The original function returns the distance to the entry and exit hits, and the normal vector. However, I need the distance to the first hit, so I optimized it even further.

I used Shadertoy to check its behavior, so I’m 100% sure that box-raycasting works correctly. I did that because I was unsure whether the argument boxSize stores the full size of the box. In this case, boxSize doesn’t store the box size, but the boxExtents, which is half the box's size.

Good to check such details before using snippets found online.

Then I needed to modify the box ray-casting algorithm to use cone casting instead. I couldn’t find any easy box-cone intersection algorithm, so I figured out this one on my own.

This can create false-positive visibility, but it never produces false-positive occlusion.

I create a ray towards the occludee center:

I calculate the line distance from the camera to the occluder's furthest point.

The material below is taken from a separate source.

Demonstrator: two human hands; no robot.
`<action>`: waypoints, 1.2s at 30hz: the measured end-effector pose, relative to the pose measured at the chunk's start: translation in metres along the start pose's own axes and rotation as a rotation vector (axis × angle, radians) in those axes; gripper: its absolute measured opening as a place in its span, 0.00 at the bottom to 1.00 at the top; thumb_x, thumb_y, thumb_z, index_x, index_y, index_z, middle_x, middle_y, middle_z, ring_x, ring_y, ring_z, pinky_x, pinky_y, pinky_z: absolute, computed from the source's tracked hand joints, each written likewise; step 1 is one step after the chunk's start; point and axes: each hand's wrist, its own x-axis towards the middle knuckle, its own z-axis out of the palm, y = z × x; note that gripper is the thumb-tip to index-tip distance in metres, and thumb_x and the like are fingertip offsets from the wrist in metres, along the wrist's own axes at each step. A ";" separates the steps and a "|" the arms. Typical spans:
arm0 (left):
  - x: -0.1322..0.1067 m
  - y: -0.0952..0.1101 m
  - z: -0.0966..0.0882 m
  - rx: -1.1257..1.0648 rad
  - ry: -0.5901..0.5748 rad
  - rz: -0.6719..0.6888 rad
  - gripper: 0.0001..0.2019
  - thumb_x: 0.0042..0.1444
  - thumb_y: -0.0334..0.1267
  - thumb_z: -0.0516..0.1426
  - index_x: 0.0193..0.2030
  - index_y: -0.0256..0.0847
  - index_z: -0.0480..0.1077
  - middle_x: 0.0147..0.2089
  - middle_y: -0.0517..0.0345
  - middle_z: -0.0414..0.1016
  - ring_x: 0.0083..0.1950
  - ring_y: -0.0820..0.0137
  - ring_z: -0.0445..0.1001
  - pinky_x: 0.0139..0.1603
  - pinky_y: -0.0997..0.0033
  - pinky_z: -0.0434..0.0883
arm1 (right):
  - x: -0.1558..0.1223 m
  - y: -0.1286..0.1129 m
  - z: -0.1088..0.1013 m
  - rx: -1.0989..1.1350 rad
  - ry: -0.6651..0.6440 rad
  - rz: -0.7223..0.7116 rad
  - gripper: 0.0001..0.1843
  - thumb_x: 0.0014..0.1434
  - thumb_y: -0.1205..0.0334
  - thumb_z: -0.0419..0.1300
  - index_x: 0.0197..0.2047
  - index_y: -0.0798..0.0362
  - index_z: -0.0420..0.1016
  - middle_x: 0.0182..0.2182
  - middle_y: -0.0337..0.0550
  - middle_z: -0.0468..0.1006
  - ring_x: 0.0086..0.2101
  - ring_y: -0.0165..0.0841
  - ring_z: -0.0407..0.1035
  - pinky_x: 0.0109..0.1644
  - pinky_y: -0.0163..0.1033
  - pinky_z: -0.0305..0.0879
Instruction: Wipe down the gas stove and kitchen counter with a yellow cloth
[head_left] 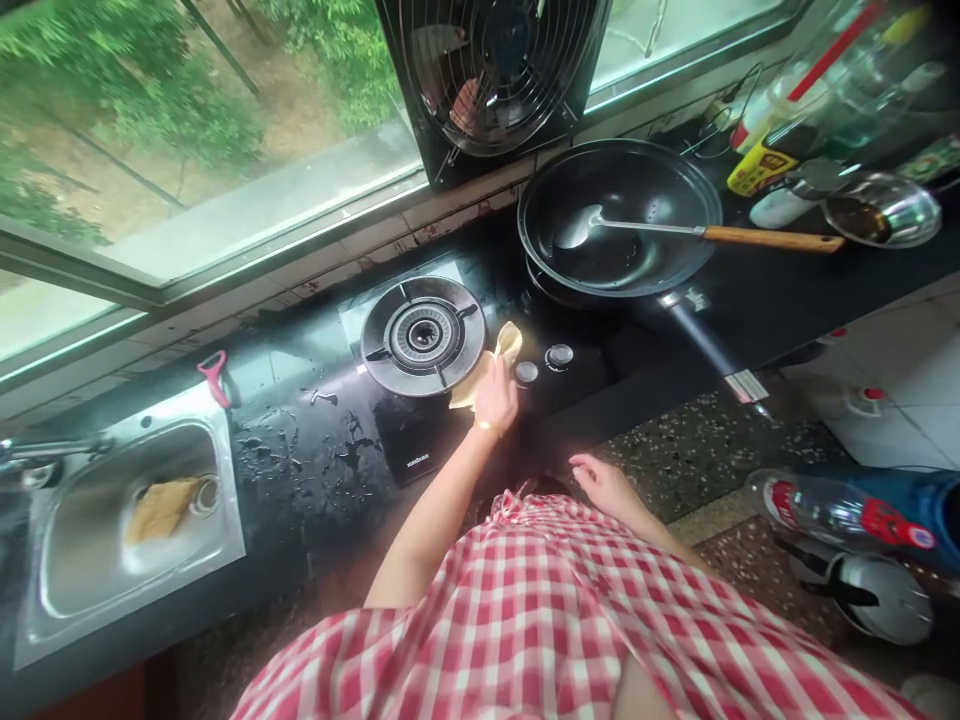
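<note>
My left hand (495, 395) reaches out over the black glass stove top (405, 440) and is closed on a yellowish cloth (501, 352). The cloth lies against the right rim of the bare left burner (424, 335), close to two round knobs (543, 364). My right hand (604, 485) hangs low by the counter's front edge, just above my red-and-white checked garment. Its fingers are loosely apart and hold nothing. Water drops lie on the stove glass to the left.
A black wok (619, 215) with a wooden-handled ladle (705, 233) sits on the right burner. A fan (491, 75) stands in the window. A steel sink (45, 590) at left holds another cloth (161, 505). Bottles and a steel bowl (881, 208) crowd the far right.
</note>
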 end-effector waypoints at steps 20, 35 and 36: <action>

I shrink the occluder by the radius of an occludee, scaled proportionally with the distance.

Now, if the ray from the camera to the occludee doesn’t collide with the shrunk occluder, the occludee is visible:

If the ray collides with the shrunk occluder, the occludee is fully covered:

This simple algorithm only manipulates the occluder's size and uses basic raycasting. It can create false-positive visibility, but never false-positive occlusion, which is what I wanted.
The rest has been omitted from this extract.